Francesca lost consciousness before reaching the emergency room. She died from a heart attack.
"The last thing she said to me was, 'Are we there yet? Honey? Are we there yet?'" Sandberg told ABC15.
Sandberg has filed a notice of claim, the precursor to a lawsuit, against the City of Phoenix alleging wrongful death and negligence.
Fire Chief’s Response
The ABC15 Investigators made multiple requests for records and interviews with Phoenix Fire Department officials to discuss residents' complaints about ambulance denials.
Last week, we asked Fire Chief Michael Duran to watch Pate’s video. After our request was denied, ABC15 Investigator Melissa Blasius caught up to the chief at a public event.
“Our policies are to take people to the hospital when it's appropriate and deemed necessary,” Chief Duran said. “If a patient asks to go to the hospital, we are to transport them to the hospital.”
Duran also said Phoenix firefighters are being trained on this information and a new state law, which bars paramedics from diagnosing patients and bans them from counseling a patient to decline ambulance transportation.
A fire department spokesman followed up with an email saying:
Phoenix Fire hospital transport rates are currently at 50% (49.89%). This clearly indicates that our policies are being followed and ambulances are being provided to those that need or request an ambulance to the hospital.

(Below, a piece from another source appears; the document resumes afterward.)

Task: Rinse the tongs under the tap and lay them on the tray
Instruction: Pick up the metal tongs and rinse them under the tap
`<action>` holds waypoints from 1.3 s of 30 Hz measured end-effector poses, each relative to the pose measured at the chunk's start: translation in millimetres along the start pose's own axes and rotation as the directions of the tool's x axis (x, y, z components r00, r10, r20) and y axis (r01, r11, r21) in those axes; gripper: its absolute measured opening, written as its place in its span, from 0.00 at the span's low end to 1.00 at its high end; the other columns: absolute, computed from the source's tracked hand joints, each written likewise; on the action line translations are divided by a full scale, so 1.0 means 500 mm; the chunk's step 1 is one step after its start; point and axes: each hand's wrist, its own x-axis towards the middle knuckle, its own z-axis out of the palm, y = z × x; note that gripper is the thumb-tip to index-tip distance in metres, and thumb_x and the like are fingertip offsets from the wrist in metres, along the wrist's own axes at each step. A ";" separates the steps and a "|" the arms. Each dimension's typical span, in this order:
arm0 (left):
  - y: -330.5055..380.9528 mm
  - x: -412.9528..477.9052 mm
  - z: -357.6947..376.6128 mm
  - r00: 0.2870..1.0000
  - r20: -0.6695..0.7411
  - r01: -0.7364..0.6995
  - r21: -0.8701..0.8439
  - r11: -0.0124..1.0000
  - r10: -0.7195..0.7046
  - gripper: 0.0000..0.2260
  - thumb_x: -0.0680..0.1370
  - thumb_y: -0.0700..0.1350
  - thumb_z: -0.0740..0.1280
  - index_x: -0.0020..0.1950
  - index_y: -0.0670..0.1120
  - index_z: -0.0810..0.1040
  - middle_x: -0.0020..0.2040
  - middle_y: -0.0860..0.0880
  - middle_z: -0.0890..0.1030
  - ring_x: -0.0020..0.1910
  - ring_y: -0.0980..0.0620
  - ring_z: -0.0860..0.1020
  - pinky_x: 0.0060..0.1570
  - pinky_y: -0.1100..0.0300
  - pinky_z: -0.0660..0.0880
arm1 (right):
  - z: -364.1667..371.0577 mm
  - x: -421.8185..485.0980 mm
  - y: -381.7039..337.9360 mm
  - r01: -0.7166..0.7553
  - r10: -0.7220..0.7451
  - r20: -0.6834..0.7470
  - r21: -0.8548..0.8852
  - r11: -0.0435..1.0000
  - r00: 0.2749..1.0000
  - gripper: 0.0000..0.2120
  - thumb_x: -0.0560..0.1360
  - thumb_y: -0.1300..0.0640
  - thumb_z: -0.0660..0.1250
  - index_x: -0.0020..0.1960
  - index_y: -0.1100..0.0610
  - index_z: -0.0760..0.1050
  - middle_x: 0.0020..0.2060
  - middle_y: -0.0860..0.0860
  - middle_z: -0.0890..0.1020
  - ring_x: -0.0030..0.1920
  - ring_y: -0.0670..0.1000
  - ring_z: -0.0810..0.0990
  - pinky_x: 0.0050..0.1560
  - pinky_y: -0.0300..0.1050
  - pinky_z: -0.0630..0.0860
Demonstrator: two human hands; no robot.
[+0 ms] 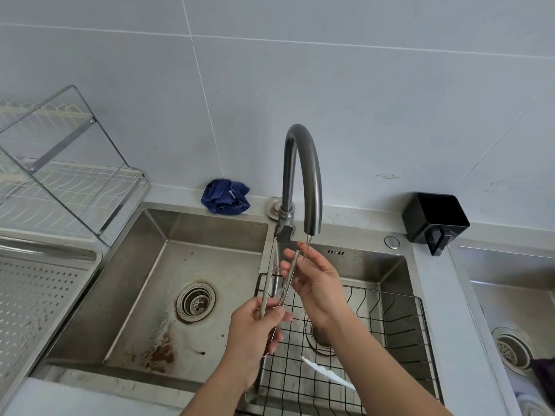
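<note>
**A:** Nearest us is the left hand [255, 328]. Why does it hold so low on the tongs [268, 280]?

**B:** Its fingers are curled round them near the hinge end, which pokes out below the fist. Gripping there leaves both arms free, pointing up towards the tap [303, 175].

**A:** And the right hand [315, 280]?

**B:** Its fingers are mostly straight and laid against the tong arm nearer the thin stream [307, 249]. I'd judge it's there to rub the metal as water runs over it. I see no firm pinch.

**A:** Where exactly are the tongs?

**B:** They are in the air, about over the divider between the two basins of the sink [210, 229]. The tips are close beside the spout and the arms are splayed. Spread like that, water can reach the inner faces.

**A:** Why beside the rack [390, 319]?

**B:** Run-off falls through the wire into the right basin.

**A:** And the tray [36, 295]?

**B:** It's the perforated one, well off to the left, and the tongs are nowhere near it. Rinsing is the step in hand, and laying them down is not yet done. Wet steel slips, so the left hand's grip will matter on the carry across.
</note>
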 end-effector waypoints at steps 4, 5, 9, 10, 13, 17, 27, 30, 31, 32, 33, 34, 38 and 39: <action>0.006 -0.004 -0.001 0.992 0.108 0.082 -0.124 0.989 -0.069 0.08 0.77 0.36 0.70 0.55 0.38 0.78 0.44 0.33 0.85 0.26 0.49 0.75 0.21 0.61 0.66 | -0.005 0.000 -0.018 -0.093 0.088 0.082 0.058 0.994 0.993 0.06 0.83 0.61 0.63 0.53 0.61 0.79 0.42 0.57 0.80 0.41 0.55 0.82 0.44 0.48 0.82; 0.007 -0.004 -0.003 0.984 0.143 0.131 -0.177 0.975 -0.106 0.08 0.76 0.36 0.70 0.53 0.37 0.77 0.42 0.33 0.84 0.25 0.49 0.74 0.20 0.62 0.66 | -0.006 -0.003 -0.020 -0.136 0.125 0.120 0.093 0.986 0.985 0.08 0.83 0.59 0.63 0.50 0.59 0.79 0.40 0.54 0.78 0.40 0.53 0.80 0.45 0.48 0.82; 0.003 -0.006 -0.009 0.954 0.217 0.267 -0.296 0.917 -0.208 0.10 0.71 0.36 0.71 0.49 0.38 0.74 0.37 0.35 0.81 0.22 0.49 0.73 0.15 0.64 0.64 | -0.012 -0.008 -0.035 -0.189 0.157 0.238 0.118 0.975 0.958 0.08 0.82 0.59 0.64 0.45 0.60 0.76 0.40 0.55 0.77 0.42 0.54 0.79 0.49 0.48 0.81; 0.001 -0.006 -0.010 0.946 0.238 0.290 -0.317 0.903 -0.221 0.11 0.71 0.36 0.71 0.50 0.38 0.74 0.36 0.35 0.81 0.22 0.50 0.73 0.15 0.64 0.64 | -0.011 -0.009 -0.037 -0.189 0.155 0.254 0.116 0.975 0.955 0.07 0.80 0.59 0.65 0.44 0.60 0.76 0.40 0.55 0.77 0.42 0.53 0.79 0.49 0.48 0.81; 0.002 -0.004 -0.011 0.913 0.321 0.357 -0.334 0.872 -0.251 0.12 0.73 0.36 0.70 0.55 0.39 0.73 0.36 0.38 0.79 0.22 0.50 0.72 0.16 0.65 0.64 | -0.005 -0.017 -0.024 -0.266 0.194 0.298 0.225 0.937 0.935 0.10 0.80 0.54 0.66 0.43 0.58 0.75 0.38 0.52 0.75 0.39 0.50 0.76 0.46 0.44 0.77; 0.009 0.004 -0.015 0.900 0.346 0.379 -0.326 0.866 -0.263 0.07 0.75 0.35 0.68 0.51 0.38 0.74 0.35 0.39 0.78 0.22 0.51 0.71 0.15 0.65 0.63 | -0.004 -0.018 -0.008 -0.281 0.222 0.240 0.252 0.926 0.945 0.14 0.80 0.49 0.66 0.44 0.59 0.75 0.39 0.53 0.74 0.40 0.50 0.74 0.45 0.43 0.77; 0.014 -0.012 -0.024 0.926 -0.156 -0.199 0.576 0.793 0.345 0.07 0.80 0.42 0.69 0.43 0.50 0.78 0.33 0.46 0.81 0.27 0.50 0.74 0.28 0.55 0.74 | 0.009 -0.010 -0.001 0.037 -0.044 -0.007 -0.397 0.917 0.999 0.09 0.82 0.59 0.66 0.51 0.63 0.83 0.43 0.61 0.85 0.42 0.55 0.83 0.44 0.47 0.83; 0.015 -0.029 -0.031 0.867 -0.117 -0.234 0.762 0.604 0.484 0.08 0.77 0.41 0.72 0.42 0.53 0.77 0.30 0.52 0.77 0.29 0.56 0.73 0.31 0.65 0.71 | 0.019 -0.011 -0.003 0.100 -0.099 0.027 -0.477 0.873 0.995 0.07 0.80 0.65 0.68 0.55 0.61 0.83 0.43 0.60 0.87 0.40 0.56 0.85 0.42 0.47 0.84; 0.013 -0.033 -0.030 0.859 -0.100 -0.243 0.783 0.573 0.501 0.09 0.76 0.41 0.73 0.43 0.53 0.76 0.30 0.53 0.76 0.29 0.57 0.73 0.32 0.67 0.70 | 0.021 -0.010 -0.003 0.113 -0.125 0.010 -0.506 0.855 0.992 0.07 0.80 0.66 0.67 0.54 0.61 0.83 0.41 0.60 0.88 0.39 0.57 0.86 0.40 0.47 0.84; 0.012 -0.036 -0.028 0.852 -0.082 -0.257 0.796 0.548 0.518 0.10 0.76 0.41 0.73 0.42 0.54 0.76 0.29 0.54 0.74 0.29 0.57 0.73 0.33 0.68 0.69 | 0.021 -0.009 -0.002 0.123 -0.156 -0.016 -0.535 0.835 0.988 0.07 0.79 0.67 0.67 0.52 0.62 0.83 0.39 0.60 0.87 0.37 0.57 0.86 0.37 0.47 0.84; 0.010 -0.039 -0.028 0.842 -0.066 -0.273 0.804 0.529 0.535 0.10 0.75 0.41 0.74 0.41 0.54 0.76 0.28 0.54 0.73 0.30 0.57 0.73 0.34 0.69 0.70 | 0.019 -0.008 -0.002 0.129 -0.183 -0.041 -0.563 0.817 0.982 0.07 0.80 0.66 0.67 0.49 0.62 0.84 0.37 0.60 0.87 0.35 0.57 0.86 0.35 0.46 0.84; 0.009 -0.039 -0.030 0.834 -0.057 -0.284 0.808 0.515 0.549 0.11 0.75 0.42 0.74 0.41 0.54 0.76 0.28 0.55 0.72 0.32 0.58 0.74 0.36 0.70 0.70 | 0.016 -0.008 -0.003 0.126 -0.197 -0.058 -0.585 0.801 0.979 0.08 0.81 0.64 0.66 0.47 0.62 0.84 0.36 0.60 0.87 0.33 0.57 0.85 0.33 0.46 0.83; 0.017 -0.031 -0.046 0.849 -0.061 -0.248 0.830 0.499 0.524 0.09 0.74 0.42 0.76 0.40 0.52 0.78 0.28 0.54 0.75 0.28 0.58 0.72 0.34 0.70 0.70 | -0.011 -0.021 -0.004 0.056 -0.085 -0.030 -0.531 0.845 0.996 0.12 0.83 0.63 0.63 0.49 0.60 0.85 0.40 0.61 0.87 0.37 0.58 0.87 0.39 0.47 0.85; 0.019 -0.028 -0.049 0.858 -0.057 -0.238 0.837 0.494 0.510 0.09 0.74 0.42 0.76 0.40 0.53 0.78 0.29 0.54 0.76 0.29 0.58 0.73 0.32 0.69 0.70 | -0.017 -0.025 -0.005 0.031 -0.043 -0.011 -0.508 0.861 0.999 0.11 0.83 0.64 0.63 0.50 0.62 0.85 0.41 0.61 0.87 0.39 0.58 0.87 0.41 0.47 0.85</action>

A Phoenix Fire Department memo obtained by ABC15 showed the transport rate was much lower, at about 33%, in 2020. The memo compared Phoenix’s rate to five other Valley cities, showing those cities transported people by ambulance 48-60% of the time.
Phoenix did not further explain the ambulance transport statistics nor how they were able to grow from a 33% to 50% ambulance transportation rate in the last two years.